(Aim of the exercise):
Repeat the lines of the data that follow, please, starting at the first and stopping after the one with "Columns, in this".

(Input data):
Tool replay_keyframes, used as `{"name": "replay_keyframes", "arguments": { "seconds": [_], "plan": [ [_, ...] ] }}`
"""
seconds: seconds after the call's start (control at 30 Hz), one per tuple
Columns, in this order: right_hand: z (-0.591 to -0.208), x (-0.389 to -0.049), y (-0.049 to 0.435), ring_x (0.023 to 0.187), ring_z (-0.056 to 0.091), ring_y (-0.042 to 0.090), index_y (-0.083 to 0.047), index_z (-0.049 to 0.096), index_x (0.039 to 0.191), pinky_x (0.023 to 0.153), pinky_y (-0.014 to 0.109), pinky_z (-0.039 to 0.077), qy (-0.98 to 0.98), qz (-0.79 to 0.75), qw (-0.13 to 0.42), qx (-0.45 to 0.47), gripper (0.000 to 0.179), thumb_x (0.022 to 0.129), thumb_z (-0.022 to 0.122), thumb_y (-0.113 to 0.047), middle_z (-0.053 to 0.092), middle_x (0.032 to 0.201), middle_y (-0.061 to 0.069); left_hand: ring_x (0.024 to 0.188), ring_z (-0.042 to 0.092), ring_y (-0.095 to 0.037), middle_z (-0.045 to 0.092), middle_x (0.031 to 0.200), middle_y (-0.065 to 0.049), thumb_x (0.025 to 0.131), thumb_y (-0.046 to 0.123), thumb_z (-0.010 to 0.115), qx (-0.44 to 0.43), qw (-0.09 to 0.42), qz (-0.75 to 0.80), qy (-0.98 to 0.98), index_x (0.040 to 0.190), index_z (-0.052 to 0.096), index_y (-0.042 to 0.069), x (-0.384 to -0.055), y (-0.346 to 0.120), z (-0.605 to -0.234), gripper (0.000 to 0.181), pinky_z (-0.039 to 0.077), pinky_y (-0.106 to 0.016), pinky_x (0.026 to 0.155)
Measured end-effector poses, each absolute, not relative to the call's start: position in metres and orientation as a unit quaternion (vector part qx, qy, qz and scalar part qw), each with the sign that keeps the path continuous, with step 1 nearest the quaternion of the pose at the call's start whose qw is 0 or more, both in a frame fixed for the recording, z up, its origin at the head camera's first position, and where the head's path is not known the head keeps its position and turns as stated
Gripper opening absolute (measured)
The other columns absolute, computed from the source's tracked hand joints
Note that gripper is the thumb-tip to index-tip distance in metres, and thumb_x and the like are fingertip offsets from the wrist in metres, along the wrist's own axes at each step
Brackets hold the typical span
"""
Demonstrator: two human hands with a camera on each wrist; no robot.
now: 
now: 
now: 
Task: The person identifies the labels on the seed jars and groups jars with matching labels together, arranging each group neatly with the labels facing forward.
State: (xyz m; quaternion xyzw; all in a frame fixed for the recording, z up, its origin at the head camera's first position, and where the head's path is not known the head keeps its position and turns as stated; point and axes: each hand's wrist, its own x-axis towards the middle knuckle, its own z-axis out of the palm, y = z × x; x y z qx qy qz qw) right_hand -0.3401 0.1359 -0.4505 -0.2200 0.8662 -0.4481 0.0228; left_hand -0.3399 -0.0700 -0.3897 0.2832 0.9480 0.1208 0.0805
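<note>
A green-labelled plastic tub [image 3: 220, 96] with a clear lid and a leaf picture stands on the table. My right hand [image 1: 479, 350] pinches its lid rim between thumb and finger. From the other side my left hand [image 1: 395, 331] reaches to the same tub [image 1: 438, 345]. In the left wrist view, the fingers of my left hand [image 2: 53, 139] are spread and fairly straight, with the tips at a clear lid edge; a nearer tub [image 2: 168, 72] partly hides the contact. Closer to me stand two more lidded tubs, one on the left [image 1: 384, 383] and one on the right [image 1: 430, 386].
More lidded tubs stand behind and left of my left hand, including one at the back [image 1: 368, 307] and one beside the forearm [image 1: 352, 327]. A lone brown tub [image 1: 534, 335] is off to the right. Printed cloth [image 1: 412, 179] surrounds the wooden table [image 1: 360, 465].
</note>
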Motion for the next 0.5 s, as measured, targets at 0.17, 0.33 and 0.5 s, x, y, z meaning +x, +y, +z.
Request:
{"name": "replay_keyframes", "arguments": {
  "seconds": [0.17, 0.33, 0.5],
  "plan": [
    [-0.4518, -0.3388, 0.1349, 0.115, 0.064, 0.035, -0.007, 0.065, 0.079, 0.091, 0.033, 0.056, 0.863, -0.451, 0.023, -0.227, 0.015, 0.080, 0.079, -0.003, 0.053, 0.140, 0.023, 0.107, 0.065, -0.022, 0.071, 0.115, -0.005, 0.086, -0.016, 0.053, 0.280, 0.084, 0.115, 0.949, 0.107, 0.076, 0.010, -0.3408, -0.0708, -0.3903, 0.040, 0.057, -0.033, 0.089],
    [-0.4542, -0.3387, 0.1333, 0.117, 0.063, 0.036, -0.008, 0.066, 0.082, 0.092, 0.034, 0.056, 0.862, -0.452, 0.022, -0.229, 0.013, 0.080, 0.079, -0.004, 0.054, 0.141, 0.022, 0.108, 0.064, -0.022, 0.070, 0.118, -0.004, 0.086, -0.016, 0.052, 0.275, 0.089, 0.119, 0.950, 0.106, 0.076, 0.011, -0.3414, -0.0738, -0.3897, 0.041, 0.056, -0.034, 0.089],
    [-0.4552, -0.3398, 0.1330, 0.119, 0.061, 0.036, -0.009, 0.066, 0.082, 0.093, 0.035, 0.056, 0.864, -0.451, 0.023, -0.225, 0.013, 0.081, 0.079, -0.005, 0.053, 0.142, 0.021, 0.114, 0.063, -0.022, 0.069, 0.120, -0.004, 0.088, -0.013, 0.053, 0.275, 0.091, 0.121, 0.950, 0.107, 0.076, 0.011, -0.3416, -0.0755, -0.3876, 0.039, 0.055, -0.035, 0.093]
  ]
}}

(Written answer):
Tool replay_keyframes, used as `{"name": "replay_keyframes", "arguments": { "seconds": [_], "plan": [ [_, ...] ] }}`
"""
seconds: seconds after the call's start (control at 30 Hz), one per tuple
Columns, in this order: right_hand: z (-0.591 to -0.208), x (-0.389 to -0.049), y (-0.049 to 0.435), ring_x (0.023 to 0.187), ring_z (-0.056 to 0.091), ring_y (-0.042 to 0.090), index_y (-0.083 to 0.047), index_z (-0.049 to 0.096), index_x (0.039 to 0.191), pinky_x (0.023 to 0.153), pinky_y (-0.014 to 0.109), pinky_z (-0.039 to 0.077), qy (-0.98 to 0.98), qz (-0.79 to 0.75), qw (-0.13 to 0.42), qx (-0.45 to 0.47), gripper (0.000 to 0.179), thumb_x (0.022 to 0.129), thumb_z (-0.022 to 0.122), thumb_y (-0.113 to 0.047), middle_z (-0.053 to 0.092), middle_x (0.032 to 0.201), middle_y (-0.061 to 0.069); left_hand: ring_x (0.024 to 0.188), ring_z (-0.042 to 0.092), ring_y (-0.095 to 0.037), middle_z (-0.045 to 0.092), middle_x (0.031 to 0.200), middle_y (-0.065 to 0.049), thumb_x (0.025 to 0.131), thumb_y (-0.046 to 0.123), thumb_z (-0.010 to 0.115), qx (-0.44 to 0.43), qw (-0.09 to 0.42), qz (-0.75 to 0.80), qy (-0.98 to 0.98), index_x (0.040 to 0.190), index_z (-0.052 to 0.096), index_y (-0.042 to 0.069), x (-0.384 to -0.055), y (-0.346 to 0.120), z (-0.605 to -0.234), gripper (0.000 to 0.181), pinky_z (-0.039 to 0.077), pinky_y (-0.106 to 0.016), pinky_x (0.026 to 0.155)

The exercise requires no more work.